Doing Culture a Favour
(A Reviews Editor Chooses)
I suppose the first thing to say is that my choices here aren’t in any sense implying a sort of ‘pick of the crop’. For a start, a number of the books that appear on the Alt-Gen list have already been reviewed in previous issues of Staple - so it seemed sensible that I should at least choose collections that would be new to the review pages*. I’ve also tried to select titles that raised what I thought were interesting issues about poetry - rather than ones that I simply enjoyed, or were written by pals, or by people with whom I had scores to settle etc. Anyway, I’m sure you know what I mean. So, with those codicils & disclaimers neatly initialled by all parties, let’s begin...
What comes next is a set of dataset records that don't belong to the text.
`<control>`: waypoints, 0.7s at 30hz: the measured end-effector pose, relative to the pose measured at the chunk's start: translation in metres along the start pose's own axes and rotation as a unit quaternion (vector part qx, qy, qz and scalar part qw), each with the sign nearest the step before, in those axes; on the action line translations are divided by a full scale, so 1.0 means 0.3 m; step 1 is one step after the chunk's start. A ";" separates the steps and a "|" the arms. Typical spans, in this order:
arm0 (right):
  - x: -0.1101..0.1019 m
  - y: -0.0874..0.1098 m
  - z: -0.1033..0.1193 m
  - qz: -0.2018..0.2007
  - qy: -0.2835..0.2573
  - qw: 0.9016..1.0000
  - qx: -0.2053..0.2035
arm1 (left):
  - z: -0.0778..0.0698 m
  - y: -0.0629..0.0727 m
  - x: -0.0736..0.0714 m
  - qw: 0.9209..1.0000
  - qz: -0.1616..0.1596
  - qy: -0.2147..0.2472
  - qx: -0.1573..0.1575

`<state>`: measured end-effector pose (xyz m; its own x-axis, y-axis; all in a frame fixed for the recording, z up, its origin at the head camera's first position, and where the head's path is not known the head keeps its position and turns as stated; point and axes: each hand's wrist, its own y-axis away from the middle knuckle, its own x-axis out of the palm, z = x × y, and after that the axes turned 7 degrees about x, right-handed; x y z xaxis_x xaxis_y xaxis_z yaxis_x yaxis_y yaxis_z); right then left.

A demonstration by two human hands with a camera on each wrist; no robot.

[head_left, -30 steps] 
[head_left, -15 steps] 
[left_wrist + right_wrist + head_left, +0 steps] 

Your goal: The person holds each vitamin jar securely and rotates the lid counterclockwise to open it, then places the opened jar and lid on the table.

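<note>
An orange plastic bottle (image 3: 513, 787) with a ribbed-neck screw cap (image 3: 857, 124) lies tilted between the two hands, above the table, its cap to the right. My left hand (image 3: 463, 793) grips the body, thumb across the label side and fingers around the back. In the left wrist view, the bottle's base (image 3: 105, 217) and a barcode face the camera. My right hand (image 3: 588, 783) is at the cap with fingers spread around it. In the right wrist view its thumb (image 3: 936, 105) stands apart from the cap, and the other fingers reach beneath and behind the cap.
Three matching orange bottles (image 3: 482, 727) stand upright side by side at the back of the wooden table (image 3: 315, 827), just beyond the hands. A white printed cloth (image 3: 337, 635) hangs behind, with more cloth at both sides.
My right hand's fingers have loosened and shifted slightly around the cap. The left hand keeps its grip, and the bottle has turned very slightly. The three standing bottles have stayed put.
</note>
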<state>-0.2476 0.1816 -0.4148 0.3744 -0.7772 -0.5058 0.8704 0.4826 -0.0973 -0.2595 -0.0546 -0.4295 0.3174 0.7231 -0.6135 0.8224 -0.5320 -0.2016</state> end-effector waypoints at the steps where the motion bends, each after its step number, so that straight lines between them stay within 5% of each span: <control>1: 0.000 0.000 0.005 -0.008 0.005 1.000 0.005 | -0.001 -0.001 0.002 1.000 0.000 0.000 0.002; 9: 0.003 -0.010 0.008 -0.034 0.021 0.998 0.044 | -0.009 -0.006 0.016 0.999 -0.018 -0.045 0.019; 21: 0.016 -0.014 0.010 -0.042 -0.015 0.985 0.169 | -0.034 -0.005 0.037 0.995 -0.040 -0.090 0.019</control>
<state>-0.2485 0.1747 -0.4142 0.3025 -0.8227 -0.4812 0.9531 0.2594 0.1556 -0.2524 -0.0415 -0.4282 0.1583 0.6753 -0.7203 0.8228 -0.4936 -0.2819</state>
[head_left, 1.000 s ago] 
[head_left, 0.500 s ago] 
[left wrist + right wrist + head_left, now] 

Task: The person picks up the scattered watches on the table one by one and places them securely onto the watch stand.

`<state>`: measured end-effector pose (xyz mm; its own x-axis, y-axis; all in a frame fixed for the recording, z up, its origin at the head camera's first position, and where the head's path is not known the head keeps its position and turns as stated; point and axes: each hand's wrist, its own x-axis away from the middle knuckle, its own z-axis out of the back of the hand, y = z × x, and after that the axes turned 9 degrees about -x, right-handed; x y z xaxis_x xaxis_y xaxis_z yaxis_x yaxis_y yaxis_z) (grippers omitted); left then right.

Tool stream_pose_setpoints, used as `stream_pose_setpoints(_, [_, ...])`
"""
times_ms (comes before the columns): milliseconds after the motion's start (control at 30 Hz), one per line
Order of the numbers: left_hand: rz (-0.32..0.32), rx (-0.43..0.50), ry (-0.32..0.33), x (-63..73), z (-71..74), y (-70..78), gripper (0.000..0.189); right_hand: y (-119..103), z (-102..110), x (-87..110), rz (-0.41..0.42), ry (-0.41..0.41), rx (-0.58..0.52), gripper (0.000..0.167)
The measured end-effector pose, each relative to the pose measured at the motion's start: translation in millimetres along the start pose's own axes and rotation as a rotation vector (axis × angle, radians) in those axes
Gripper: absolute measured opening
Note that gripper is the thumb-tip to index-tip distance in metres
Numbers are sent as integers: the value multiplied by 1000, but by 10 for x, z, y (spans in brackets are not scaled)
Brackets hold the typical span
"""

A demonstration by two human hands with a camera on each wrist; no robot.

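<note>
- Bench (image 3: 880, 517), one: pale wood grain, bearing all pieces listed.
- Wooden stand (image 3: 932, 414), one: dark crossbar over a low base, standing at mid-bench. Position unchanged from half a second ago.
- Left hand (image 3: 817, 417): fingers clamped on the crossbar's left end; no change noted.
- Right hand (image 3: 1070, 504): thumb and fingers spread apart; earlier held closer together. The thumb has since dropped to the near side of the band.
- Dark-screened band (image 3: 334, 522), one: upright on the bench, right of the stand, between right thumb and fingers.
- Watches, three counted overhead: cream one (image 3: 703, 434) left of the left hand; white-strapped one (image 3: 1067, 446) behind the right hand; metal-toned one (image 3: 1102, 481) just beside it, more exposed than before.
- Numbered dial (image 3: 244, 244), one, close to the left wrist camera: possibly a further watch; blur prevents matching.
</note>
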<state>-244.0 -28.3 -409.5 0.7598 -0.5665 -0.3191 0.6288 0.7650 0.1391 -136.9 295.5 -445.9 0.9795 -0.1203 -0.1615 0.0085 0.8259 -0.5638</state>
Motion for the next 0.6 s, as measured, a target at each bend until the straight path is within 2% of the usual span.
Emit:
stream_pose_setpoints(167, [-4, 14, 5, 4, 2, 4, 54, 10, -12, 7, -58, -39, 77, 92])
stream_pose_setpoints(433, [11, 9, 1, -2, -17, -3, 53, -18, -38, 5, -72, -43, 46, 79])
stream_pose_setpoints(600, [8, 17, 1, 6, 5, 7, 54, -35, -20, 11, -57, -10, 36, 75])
By rights I ought not to be that well disposed towards Geoff Hattersley. On the three or four occasions I sent poems to The Wide Skirt (of which he was the editor) he sent them straight back, almost by return. But I guess it’s time to rise above all the jealousy & grudge-bearing that is the dark-side of contemporary poetry, and say that I think Harmonica is an outstanding book. Probably his best yet. It’s dark, funny, punchy, uncompromising, raw, elegant, accessible, layered, provocative, breezy, bleak, ironic, real, surreal
... It’s the genuine article.
It comes to you in mustard yellow covers sporting (what I imagine is) a captured film still of a grizzled Henry Fonda in cowboy gear, grinning & holding up a harmonica. It’s split into 3 sections. The first has poems that happen, for the most part, in domestic settings, poems about being a husband, a wife, a parent, a child. The subject matter is infused with a recognisable Hattersley-esque melancholy, & there are brief, telling & tender (but always unsentimental) references to the poet’s mother who, we learn, died in 1998. This is from ‘I was an Unarmed Teenager’:
My mother’s getting warm
in front of an open oven,
a pot of tea just made,
Sunday People on the table
open at the crossword page,
and the dog slobbers towards me
with prisoner’s eyes
but he’s no chance of a walk on the canal bank
right now. ‘How do you die
like a cowboy,’ my mother asks,
‘four-three-four?’
the poignant line break at ‘... ‘How do you die’ is of course where the poem reveals itself to us.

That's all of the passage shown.